• **PROBLEM TO SOLVE**
All of the lines below should be copied word for word.

• **DATA BELOW**
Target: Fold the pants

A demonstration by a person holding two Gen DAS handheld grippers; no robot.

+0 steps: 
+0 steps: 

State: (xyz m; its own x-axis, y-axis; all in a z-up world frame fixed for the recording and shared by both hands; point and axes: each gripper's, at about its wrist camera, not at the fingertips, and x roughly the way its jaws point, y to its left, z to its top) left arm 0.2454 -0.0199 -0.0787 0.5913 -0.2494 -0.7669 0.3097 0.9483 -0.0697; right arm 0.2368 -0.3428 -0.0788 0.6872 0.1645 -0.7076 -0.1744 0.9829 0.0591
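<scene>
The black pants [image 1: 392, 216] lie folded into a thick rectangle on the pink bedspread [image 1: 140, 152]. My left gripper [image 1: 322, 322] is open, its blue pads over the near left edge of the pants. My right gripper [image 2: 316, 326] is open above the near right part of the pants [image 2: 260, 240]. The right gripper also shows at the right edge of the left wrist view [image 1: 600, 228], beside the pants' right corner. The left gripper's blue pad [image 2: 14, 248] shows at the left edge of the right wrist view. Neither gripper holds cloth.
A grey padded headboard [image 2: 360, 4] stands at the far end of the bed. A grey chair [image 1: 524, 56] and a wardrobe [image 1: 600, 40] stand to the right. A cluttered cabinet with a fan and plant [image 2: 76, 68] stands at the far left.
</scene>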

• **WRITTEN SOLUTION**
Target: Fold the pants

A demonstration by a person holding two Gen DAS handheld grippers; no robot.

+0 steps: 
+0 steps: 

State: (xyz m; its own x-axis, y-axis; all in a z-up world frame fixed for the recording and shared by both hands; point and axes: each gripper's, at about its wrist camera, not at the fingertips, and x roughly the way its jaws point, y to its left, z to its top) left arm 0.2454 -0.0199 -0.0787 0.5913 -0.2494 -0.7669 0.3097 0.9483 -0.0697; right arm 0.2368 -0.3428 -0.0788 0.6872 0.1645 -0.7076 -0.1744 0.9829 0.0591
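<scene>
The black pants [image 1: 392, 216] lie folded into a thick rectangle on the pink bedspread [image 1: 140, 152]. My left gripper [image 1: 322, 322] is open, its blue pads over the near left edge of the pants. My right gripper [image 2: 316, 326] is open above the near right part of the pants [image 2: 260, 240]. The right gripper also shows at the right edge of the left wrist view [image 1: 600, 228], beside the pants' right corner. The left gripper's blue pad [image 2: 14, 248] shows at the left edge of the right wrist view. Neither gripper holds cloth.
A grey padded headboard [image 2: 360, 4] stands at the far end of the bed. A grey chair [image 1: 524, 56] and a wardrobe [image 1: 600, 40] stand to the right. A cluttered cabinet with a fan and plant [image 2: 76, 68] stands at the far left.
</scene>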

This exercise is now fully answered.